=== What to do ===
The answer must be the complete listing, reproduced exactly.

=== Information shown ===

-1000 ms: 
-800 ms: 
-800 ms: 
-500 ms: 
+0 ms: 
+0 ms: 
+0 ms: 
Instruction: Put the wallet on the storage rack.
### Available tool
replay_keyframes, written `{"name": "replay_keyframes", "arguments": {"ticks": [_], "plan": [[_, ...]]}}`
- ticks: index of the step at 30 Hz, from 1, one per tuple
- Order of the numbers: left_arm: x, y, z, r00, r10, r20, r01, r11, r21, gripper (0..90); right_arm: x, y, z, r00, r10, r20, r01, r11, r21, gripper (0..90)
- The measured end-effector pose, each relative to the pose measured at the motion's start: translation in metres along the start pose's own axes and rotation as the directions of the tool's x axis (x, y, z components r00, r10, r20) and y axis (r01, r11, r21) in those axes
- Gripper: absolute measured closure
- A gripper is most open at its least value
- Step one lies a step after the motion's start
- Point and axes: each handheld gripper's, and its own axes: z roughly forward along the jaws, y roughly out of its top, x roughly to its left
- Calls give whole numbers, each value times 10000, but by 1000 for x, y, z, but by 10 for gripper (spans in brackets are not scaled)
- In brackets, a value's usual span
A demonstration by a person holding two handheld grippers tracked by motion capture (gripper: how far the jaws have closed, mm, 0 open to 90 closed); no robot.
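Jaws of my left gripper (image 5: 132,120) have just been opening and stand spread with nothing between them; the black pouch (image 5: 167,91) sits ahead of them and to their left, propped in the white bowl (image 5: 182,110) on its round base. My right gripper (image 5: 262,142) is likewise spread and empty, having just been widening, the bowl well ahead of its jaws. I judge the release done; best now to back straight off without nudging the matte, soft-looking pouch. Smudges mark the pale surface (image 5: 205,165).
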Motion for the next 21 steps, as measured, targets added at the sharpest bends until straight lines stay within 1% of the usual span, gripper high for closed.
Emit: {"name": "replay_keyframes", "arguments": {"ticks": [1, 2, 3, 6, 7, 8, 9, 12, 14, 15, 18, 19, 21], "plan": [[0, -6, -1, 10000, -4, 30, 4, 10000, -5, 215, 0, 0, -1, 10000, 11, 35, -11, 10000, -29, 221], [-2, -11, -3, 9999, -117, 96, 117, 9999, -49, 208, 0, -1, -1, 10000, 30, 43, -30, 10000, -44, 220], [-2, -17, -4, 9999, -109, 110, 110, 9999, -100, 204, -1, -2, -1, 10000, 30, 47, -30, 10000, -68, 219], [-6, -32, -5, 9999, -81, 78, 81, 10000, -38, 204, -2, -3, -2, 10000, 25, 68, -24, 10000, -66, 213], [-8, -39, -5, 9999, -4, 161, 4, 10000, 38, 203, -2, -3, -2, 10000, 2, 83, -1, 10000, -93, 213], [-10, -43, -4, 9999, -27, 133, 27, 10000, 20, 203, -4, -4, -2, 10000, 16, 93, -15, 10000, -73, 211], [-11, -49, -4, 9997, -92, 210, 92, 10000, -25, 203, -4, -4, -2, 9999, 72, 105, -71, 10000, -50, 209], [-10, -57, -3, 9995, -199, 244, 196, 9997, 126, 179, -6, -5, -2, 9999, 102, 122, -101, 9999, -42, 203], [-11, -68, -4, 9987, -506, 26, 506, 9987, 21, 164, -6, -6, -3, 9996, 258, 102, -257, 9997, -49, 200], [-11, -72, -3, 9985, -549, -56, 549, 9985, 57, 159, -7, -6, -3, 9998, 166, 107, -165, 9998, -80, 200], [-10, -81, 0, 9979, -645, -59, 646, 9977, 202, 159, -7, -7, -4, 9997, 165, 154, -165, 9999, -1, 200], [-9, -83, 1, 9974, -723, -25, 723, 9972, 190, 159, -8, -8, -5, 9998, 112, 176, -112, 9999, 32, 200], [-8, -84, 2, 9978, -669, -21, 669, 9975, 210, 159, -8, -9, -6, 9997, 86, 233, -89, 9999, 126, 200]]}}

=== Answer below ===
-1000 ms: 
-800 ms: 
-800 ms: 
-500 ms: 
+0 ms: 
+0 ms: 
+0 ms: 
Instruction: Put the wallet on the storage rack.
### Available tool
replay_keyframes, written `{"name": "replay_keyframes", "arguments": {"ticks": [_], "plan": [[_, ...]]}}`
- ticks: index of the step at 30 Hz, from 1, one per tuple
- Order of the numbers: left_arm: x, y, z, r00, r10, r20, r01, r11, r21, gripper (0..90); right_arm: x, y, z, r00, r10, r20, r01, r11, r21, gripper (0..90)
- The measured end-effector pose, each relative to the pose measured at the motion's start: translation in metres along the start pose's own axes and rotation as the directions of the tool's x axis (x, y, z components r00, r10, r20) and y axis (r01, r11, r21) in those axes
- Gripper: absolute measured closure
- A gripper is most open at its least value
- Step one lies a step after the motion's start
- Point and axes: each handheld gripper's, and its own axes: z roughly forward along the jaws, y roughly out of its top, x roughly to its left
- Calls give whole numbers, each value times 10000, but by 1000 for x, y, z, but by 10 for gripper (spans in brackets are not scaled)
- In brackets, a value's usual span
A demonstration by a person holding two handheld grippers tracked by motion capture (gripper: how far the jaws have closed, mm, 0 open to 90 closed); no robot.
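Jaws of my left gripper (image 5: 132,120) have just been opening and stand spread with nothing between them; the black pouch (image 5: 167,91) sits ahead of them and to their left, propped in the white bowl (image 5: 182,110) on its round base. My right gripper (image 5: 262,142) is likewise spread and empty, having just been widening, the bowl well ahead of its jaws. I judge the release done; best now to back straight off without nudging the matte, soft-looking pouch. Smudges mark the pale surface (image 5: 205,165).
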Motion for the next 21 steps, as measured, targets added at the sharpest bends until straight lines stay within 1% of the usual span, gripper high for closed.
Emit: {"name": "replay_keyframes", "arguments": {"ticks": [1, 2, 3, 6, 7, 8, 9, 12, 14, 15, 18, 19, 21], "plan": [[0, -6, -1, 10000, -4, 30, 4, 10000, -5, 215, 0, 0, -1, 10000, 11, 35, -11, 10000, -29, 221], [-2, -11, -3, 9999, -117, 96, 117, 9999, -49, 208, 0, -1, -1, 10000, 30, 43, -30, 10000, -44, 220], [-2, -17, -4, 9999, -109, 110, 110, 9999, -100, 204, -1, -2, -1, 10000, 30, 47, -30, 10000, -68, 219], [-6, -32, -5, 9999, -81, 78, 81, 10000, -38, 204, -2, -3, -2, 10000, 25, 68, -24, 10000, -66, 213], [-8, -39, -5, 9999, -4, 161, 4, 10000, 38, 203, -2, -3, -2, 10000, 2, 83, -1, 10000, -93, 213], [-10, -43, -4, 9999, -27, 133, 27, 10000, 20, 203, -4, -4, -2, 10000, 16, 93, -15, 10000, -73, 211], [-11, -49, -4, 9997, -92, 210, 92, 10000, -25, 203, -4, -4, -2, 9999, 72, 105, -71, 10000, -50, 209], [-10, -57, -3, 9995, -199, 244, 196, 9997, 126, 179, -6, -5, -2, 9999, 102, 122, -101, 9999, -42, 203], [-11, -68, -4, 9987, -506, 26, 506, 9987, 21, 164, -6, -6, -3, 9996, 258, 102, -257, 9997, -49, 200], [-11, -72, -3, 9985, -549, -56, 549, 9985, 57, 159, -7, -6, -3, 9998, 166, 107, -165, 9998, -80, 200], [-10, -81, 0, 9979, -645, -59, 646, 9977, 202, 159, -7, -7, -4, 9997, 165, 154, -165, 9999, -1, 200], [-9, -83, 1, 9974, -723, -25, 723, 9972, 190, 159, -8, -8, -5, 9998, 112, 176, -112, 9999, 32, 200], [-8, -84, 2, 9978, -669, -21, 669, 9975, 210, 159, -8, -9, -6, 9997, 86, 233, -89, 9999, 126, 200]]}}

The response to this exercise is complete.